Start of EXCERPTED RECORDS

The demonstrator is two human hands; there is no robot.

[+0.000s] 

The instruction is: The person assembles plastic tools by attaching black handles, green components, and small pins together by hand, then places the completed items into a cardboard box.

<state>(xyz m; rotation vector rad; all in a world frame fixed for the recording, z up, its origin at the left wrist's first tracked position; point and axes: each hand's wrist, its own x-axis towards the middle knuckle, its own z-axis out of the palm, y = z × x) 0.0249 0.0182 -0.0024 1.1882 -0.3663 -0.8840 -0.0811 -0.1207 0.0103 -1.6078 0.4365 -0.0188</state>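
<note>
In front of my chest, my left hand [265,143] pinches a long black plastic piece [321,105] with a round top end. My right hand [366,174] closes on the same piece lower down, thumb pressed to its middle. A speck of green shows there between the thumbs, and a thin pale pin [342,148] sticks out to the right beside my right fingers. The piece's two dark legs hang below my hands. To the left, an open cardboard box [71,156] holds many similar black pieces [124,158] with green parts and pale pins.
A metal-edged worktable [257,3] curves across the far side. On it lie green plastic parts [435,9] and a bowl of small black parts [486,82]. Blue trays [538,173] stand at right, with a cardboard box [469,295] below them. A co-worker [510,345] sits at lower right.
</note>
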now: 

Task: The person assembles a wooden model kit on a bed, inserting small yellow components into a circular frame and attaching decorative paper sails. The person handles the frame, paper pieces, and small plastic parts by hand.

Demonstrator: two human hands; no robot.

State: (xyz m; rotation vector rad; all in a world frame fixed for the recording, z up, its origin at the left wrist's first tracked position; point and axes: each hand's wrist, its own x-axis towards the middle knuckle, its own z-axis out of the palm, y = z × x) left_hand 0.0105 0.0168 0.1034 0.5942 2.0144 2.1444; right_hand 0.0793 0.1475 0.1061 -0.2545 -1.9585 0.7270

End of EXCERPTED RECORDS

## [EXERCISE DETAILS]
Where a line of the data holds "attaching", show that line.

## [RESULT BELOW]
The instruction is: The person assembles plastic tools by attaching black handles, green components, and small pins together by hand, then places the completed items into a cardboard box.
Task: The person assembles a wooden model kit on a bed, inserting small yellow components into a circular frame and attaching decorative paper sails. The person handles the frame, paper pieces, and small plastic parts by hand.

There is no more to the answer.